Huguette ne parle pas le créole, mais elle le comprend assez pour en saisir toute la force : « Les Castorno ne font pas les Chaglam ». Elle porte naturellement sa main à son vieux grigri qui pend contre son cœur, dernier vestige d’une mère qu’elle n’a jamais connu. Quelque chose la frappe alors : le petit morceau d’os qui constitue son amulette ressemble étrangement à un des ossements qui se trouve à ses pieds. Elle s’agenouille et compare les deux artéfacts. La couleur, la forme, la masse, tout concorde. Elle a contre sa poitrine un bout du passé de Sinnoh. Serait-ce la preuve que le cimetière qui vient d’être révélé par la tempête trouve bel et bien son origine dans la longue histoire de ses ancêtres esclaves ?
Huguette vacille sur place lorsqu’elle comprend qu’à ses pieds se trouvent peut-être les récits oubliés de ses ancêtres, que son père a fait perdurer dans sa mémoire, et que sa mère lui a légué à la naissance sous forme de bijou. Doni la rejoint, visiblement alerté par son l’état émotionnel de sa maîtresse. Une de ses pattes s’enfonce dans le sable mouillé et instable. Un crâne roule et se cogne contre son visage. Le Pokémon sursaute. Huguette le rassure. Puis, elle sursaute à son tour.
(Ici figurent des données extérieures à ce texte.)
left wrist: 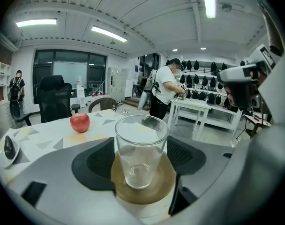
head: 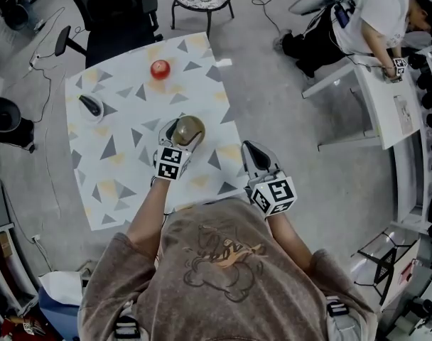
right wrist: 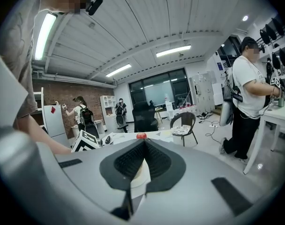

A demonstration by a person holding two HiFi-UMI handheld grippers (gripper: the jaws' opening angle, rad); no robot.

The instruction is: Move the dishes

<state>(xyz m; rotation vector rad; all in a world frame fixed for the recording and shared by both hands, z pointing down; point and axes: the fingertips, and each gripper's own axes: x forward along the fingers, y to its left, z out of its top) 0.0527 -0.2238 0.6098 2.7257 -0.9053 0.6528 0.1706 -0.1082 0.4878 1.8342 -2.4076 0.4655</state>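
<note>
Altogether, one glass (left wrist: pixel 140 149) on one brown saucer (left wrist: pixel 162 187); one apple (left wrist: pixel 79 122).

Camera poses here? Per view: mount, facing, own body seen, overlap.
Head view: on the person's head, facing steeply down at the table; shows torso, left gripper, right gripper.
Left gripper view: on the left gripper, facing level across the table; its jaws apart either side of the glass on a brown coaster.
Right gripper view: on the right gripper, facing across the table into the room; jaws together, left forearm at left.
Shared: the apple shows in all three.
</note>
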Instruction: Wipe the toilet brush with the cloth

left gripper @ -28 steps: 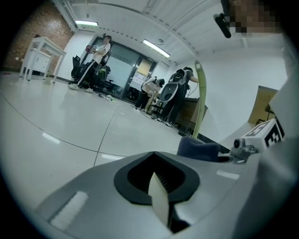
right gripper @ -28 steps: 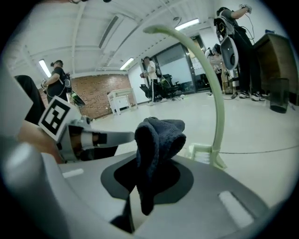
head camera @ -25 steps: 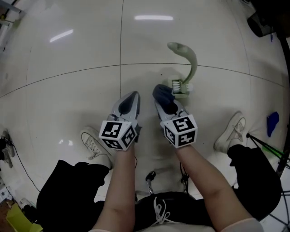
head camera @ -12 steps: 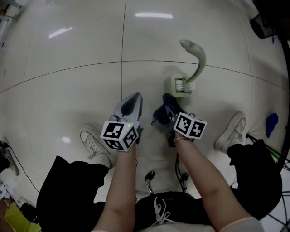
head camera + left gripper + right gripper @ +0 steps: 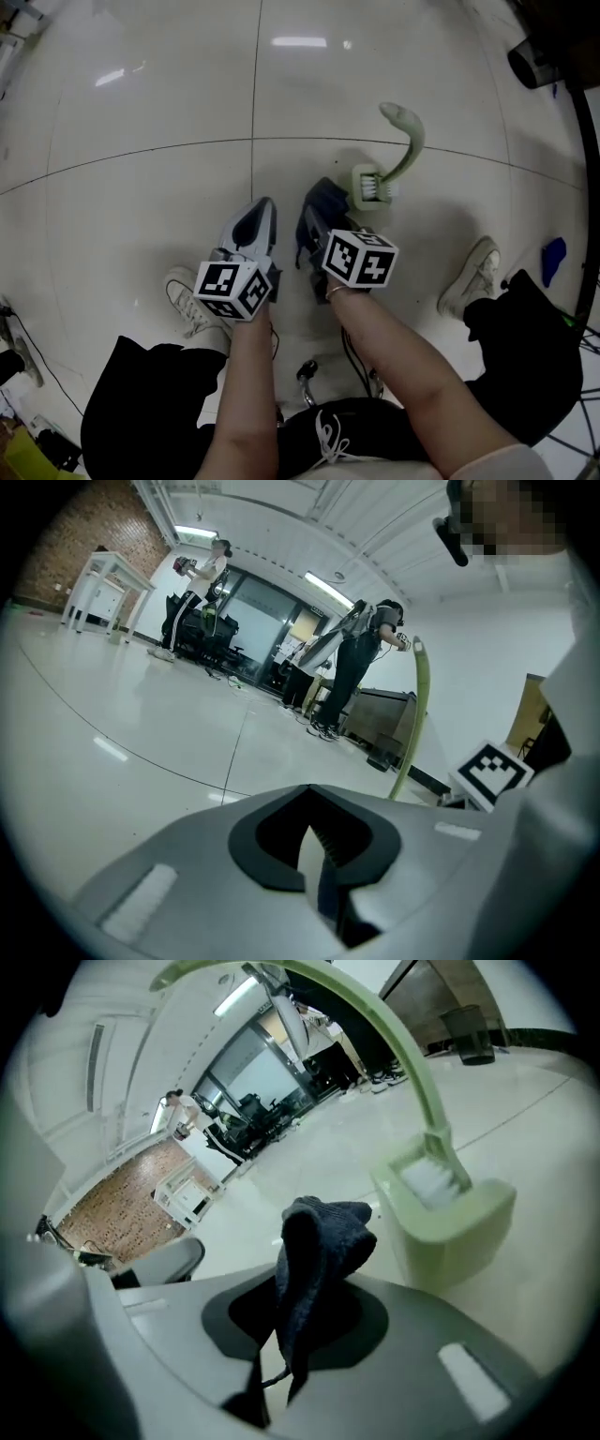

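Note:
A pale green toilet brush (image 5: 405,141) with a curved handle stands in its green holder (image 5: 368,184) on the white floor. In the right gripper view the holder (image 5: 448,1219) sits just right of the jaws and the handle (image 5: 375,1022) arches overhead. My right gripper (image 5: 317,208) is shut on a dark blue cloth (image 5: 323,202), which sticks up from the jaws (image 5: 314,1260). It hangs just left of the holder, apart from it. My left gripper (image 5: 255,220) hovers beside it to the left, shut, with nothing in it (image 5: 319,850).
White sneakers (image 5: 190,298) (image 5: 469,277) stand on the glossy tiled floor at both sides. A blue object (image 5: 551,255) and dark equipment (image 5: 539,56) lie at the right. People and desks stand far off in the left gripper view.
My right gripper has swung left and rolled with the cloth, drawing away from the holder. The left gripper has shifted slightly left.

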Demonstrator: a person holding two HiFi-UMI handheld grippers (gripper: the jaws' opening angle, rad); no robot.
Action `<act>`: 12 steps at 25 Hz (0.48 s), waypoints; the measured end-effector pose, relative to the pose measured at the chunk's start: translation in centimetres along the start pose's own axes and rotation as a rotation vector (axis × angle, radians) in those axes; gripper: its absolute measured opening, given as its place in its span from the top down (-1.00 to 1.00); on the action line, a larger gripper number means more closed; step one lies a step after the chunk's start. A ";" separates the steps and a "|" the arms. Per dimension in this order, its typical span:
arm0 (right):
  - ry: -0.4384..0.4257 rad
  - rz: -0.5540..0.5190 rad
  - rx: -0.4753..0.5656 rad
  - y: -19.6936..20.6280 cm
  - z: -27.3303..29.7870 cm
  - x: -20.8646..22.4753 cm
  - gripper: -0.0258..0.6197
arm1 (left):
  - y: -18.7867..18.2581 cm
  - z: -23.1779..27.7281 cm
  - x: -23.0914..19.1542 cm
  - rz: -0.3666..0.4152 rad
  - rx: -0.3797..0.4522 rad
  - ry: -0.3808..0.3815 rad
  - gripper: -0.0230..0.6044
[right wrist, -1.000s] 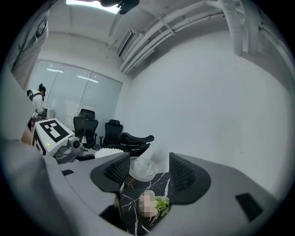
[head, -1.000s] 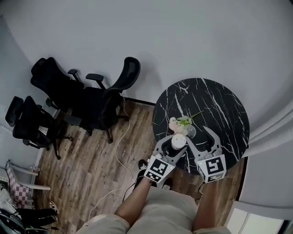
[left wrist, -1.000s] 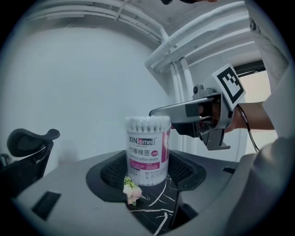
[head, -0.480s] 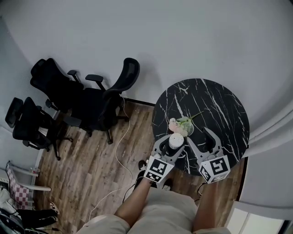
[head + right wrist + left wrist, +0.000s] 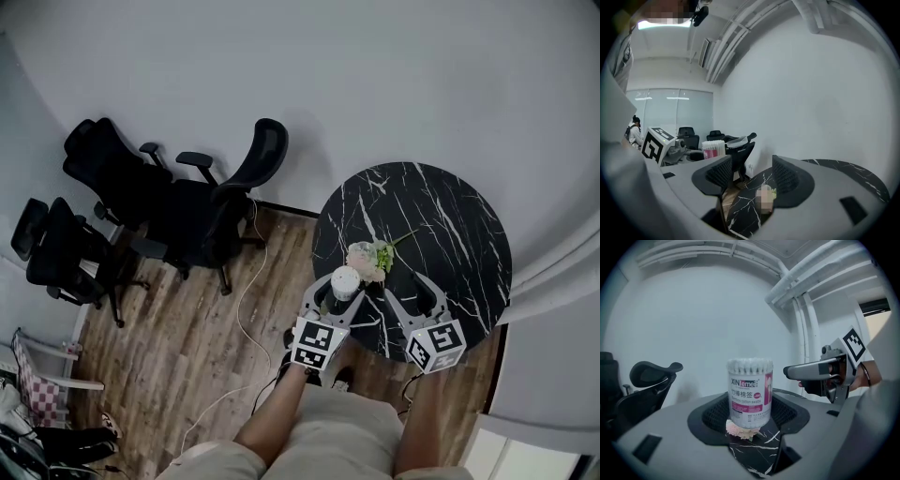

Elle saisit la relique avec vigueur, son cœur bat à tout rompre. Le crâne est en parfait état. Elle reconnait le squelette du Pokémon a qui il a appartenu, et au sommet duquel se trouve un os plat et ovale, identique en tous points au bouclier qu’arpente Doni sur son crâne. Huguette porte au creux de ses mains un crâne de Dinoclier.
Elle se relève et jette des regards alentours. Un, deux, dix, cent,… ils sont trop nombreux. Elle est entourée des ancêtres de son Dinoclier. La tempête n’a pas fait que révéler un cimetière d’esclaves. Elle a aussi mis à la lumière du jour les secrets de la quasi-extinction de l’espèce des Dinoclier.